The apportionment of the rooms in many of the older houses is very 
promiscuous by reason of the fact that the original design of the builder has 
been departed from ; thus a suite of three rooms and a kitchen may have been 
divided into two dwellings, or out of two suites three dwellings may have been 
formed. The result of this division of suites is often a very inconvenient 
combination of rooms ; for example, there may be two kitchens upon one 
corridor, the second kitchen going with a self-contained room on the landing. 
Often one comes across cases in which single rooms have been divided into two 
with a view to converting them into tenements of a room and a kitchen for the 
sake of the higher rent obtainable, and sometimes the kitchens so constructed are 
without windows and are lighted by the open door or by gas.

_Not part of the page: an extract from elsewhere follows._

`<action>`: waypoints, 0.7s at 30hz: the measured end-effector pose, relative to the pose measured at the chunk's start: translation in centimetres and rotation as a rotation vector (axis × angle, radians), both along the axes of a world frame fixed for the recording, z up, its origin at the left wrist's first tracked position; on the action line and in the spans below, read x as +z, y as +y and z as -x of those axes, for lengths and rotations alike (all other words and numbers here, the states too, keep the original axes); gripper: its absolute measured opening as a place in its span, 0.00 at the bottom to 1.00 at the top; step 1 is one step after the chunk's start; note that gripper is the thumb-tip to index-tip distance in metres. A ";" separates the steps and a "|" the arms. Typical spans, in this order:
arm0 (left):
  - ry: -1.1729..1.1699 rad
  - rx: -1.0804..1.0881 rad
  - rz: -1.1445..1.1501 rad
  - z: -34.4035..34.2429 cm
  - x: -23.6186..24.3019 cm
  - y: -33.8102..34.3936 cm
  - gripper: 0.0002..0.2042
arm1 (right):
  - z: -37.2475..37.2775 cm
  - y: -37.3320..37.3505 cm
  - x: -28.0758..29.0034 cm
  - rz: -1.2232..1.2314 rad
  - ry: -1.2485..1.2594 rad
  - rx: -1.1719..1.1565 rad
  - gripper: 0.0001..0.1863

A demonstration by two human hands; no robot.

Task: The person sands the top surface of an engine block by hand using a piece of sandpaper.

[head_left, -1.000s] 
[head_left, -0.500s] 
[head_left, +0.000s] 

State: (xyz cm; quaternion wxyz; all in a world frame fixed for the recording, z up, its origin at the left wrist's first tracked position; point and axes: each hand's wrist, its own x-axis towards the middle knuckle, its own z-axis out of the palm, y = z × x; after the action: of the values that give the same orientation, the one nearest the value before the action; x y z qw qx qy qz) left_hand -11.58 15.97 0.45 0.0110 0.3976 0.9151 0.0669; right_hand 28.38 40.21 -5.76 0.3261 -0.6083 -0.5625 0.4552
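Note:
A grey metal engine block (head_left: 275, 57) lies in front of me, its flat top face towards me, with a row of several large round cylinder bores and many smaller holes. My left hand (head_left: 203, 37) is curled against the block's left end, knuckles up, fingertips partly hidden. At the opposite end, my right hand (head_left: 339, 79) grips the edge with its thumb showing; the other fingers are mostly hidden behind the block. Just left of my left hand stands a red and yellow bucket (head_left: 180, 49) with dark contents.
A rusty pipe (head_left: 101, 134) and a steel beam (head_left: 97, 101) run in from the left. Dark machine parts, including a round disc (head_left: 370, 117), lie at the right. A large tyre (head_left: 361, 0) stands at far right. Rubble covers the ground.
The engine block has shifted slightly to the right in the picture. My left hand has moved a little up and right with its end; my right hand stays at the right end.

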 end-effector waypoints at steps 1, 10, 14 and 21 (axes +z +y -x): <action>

Three and even 
four dwellings to a corridor are not uncommon, though in many dwellings the 
kitchen is entered direct from the landing. Many of the so-called kitchens, 
however, are only such in name. In the older houses they are often mere 
corners or boxes, without windows, in which cooking is difficult and even 
dangerous. The expression “ cooking facilities,” which is often used to describe 
the space that serves as a kitchen, is significant of the pinching policy which has 
been pursued by builders in the past in the arrangement of this part of the 
dwelling. 
The closet arrangements are ample in the new houses, where they are 
generally found in a corner of the corridor within each separate dwelling. 
In the older houses this satisfactory condition of things is seldom found. 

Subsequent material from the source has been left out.